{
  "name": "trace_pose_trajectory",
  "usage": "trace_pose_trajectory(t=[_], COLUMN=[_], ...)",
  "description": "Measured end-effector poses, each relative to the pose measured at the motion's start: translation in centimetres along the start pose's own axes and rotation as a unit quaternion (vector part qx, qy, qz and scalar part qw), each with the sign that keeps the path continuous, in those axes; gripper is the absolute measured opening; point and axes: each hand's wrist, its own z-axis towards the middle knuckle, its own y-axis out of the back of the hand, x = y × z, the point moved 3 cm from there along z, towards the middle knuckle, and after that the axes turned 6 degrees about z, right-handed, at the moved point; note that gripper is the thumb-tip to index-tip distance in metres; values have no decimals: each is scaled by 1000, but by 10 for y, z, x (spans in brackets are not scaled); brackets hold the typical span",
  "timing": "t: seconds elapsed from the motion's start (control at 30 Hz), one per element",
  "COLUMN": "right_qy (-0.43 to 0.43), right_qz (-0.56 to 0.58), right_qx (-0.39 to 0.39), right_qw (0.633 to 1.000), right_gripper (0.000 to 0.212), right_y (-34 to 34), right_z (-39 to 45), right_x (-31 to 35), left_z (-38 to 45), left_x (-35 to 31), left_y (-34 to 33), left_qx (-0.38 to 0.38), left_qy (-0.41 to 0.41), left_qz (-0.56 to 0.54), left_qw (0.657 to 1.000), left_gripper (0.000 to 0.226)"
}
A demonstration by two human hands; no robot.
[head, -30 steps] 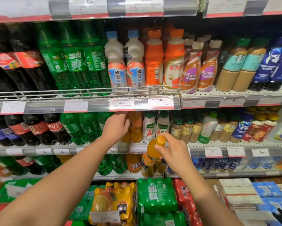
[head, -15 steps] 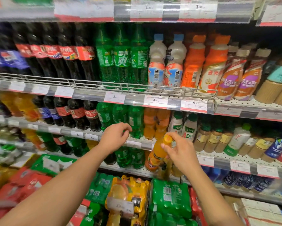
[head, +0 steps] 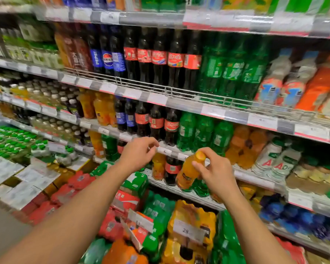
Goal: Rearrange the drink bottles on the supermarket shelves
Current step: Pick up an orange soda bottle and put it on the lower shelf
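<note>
So, holding a small orange soda bottle [head: 189, 172] out in front of the shelf rows, tilted, pinched up near the orange cap by the right hand [head: 215, 173]. Thumb and a couple of fingers [head: 208, 151] closing around the neck and cap only, nothing supporting the base. Hanging just in front of the lower shelf edge [head: 252, 178], overlapping a small cola bottle [head: 172, 169] and some green bottles [head: 201, 187] standing behind it, not resting on anything.

Left hand [head: 139, 156] hovering empty at the price strip [head: 165, 150] of the shelf above, fingers curled loosely with thumb and index nearly meeting, maybe touching the tag rail, hard to say for sure.

Risk-wise: gripping that high and light probably means a slip if the bottle bumps a shelf lip going in, and then landing on the multipacks [head: 192, 221] stacked below. Swinging the dangling base into the cola row could also be knocking neighbours over, domino style, since those are packed tight. Matching orange bottles [head: 244, 143] sitting further right on the middle shelf, so possibly reaching across and clipping the green ones [head: 202, 134] on the way. Everything's a bit motion-blurred too, so aiming for a slot while the head's turning seems like asking for a misplacement.
</note>
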Motion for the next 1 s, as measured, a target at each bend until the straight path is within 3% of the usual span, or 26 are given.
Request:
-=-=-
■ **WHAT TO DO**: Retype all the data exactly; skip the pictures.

■ **PROBLEM SOLUTION**:
{
  "name": "trace_pose_trajectory",
  "usage": "trace_pose_trajectory(t=[_], COLUMN=[_], ...)",
  "description": "Measured end-effector poses, each relative to the pose measured at the motion's start: translation in centimetres along the start pose's own axes and rotation as a unit quaternion (vector part qx, qy, qz and scalar part qw), each with the sign that keeps the path continuous, in those axes; gripper is the absolute measured opening; point and axes: each hand's wrist, its own z-axis towards the middle knuckle, its own y-axis out of the back of the hand, x = y × z, the point moved 3 cm from there along z, towards the middle knuckle, and after that the axes turned 6 degrees about z, right-handed, at the moved point; note that gripper is the thumb-tip to index-tip distance in metres; values have no decimals: each is scaled by 1000, but by 10 for y, z, x (spans in brackets are not scaled); brackets hold the typical span",
  "timing": "t: seconds elapsed from the motion's start (control at 30 Hz), one per element",
  "COLUMN": "right_qy (-0.43 to 0.43), right_qz (-0.56 to 0.58), right_qx (-0.39 to 0.39), right_qw (0.633 to 1.000), right_gripper (0.000 to 0.212), right_y (-34 to 34), right_z (-39 to 45), right_x (-31 to 35), left_z (-38 to 45), left_x (-35 to 31), left_y (-34 to 33), left_qx (-0.38 to 0.38), left_qy (-0.41 to 0.41), left_qz (-0.56 to 0.54), left_qw (0.657 to 1.000), left_gripper (0.000 to 0.226)"
}
A demonstration by two human hands; no robot.
[head, -30 steps] 
[head, -15 steps] 
[head, +0 steps] 
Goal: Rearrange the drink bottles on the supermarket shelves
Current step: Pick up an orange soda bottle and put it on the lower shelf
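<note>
So, holding a small orange soda bottle [head: 189, 172] out in front of the shelf rows, tilted, pinched up near the orange cap by the right hand [head: 215, 173]. Thumb and a couple of fingers [head: 208, 151] closing around the neck and cap only, nothing supporting the base. Hanging just in front of the lower shelf edge [head: 252, 178], overlapping a small cola bottle [head: 172, 169] and some green bottles [head: 201, 187] standing behind it, not resting on anything.

Left hand [head: 139, 156] hovering empty at the price strip [head: 165, 150] of the shelf above, fingers curled loosely with thumb and index nearly meeting, maybe touching the tag rail, hard to say for sure.

Risk-wise: gripping that high and light probably means a slip if the bottle bumps a shelf lip going in, and then landing on the multipacks [head: 192, 221] stacked below. Swinging the dangling base into the cola row could also be knocking neighbours over, domino style, since those are packed tight. Matching orange bottles [head: 244, 143] sitting further right on the middle shelf, so possibly reaching across and clipping the green ones [head: 202, 134] on the way. Everything's a bit motion-blurred too, so aiming for a slot while the head's turning seems like asking for a misplacement.
</note>
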Motion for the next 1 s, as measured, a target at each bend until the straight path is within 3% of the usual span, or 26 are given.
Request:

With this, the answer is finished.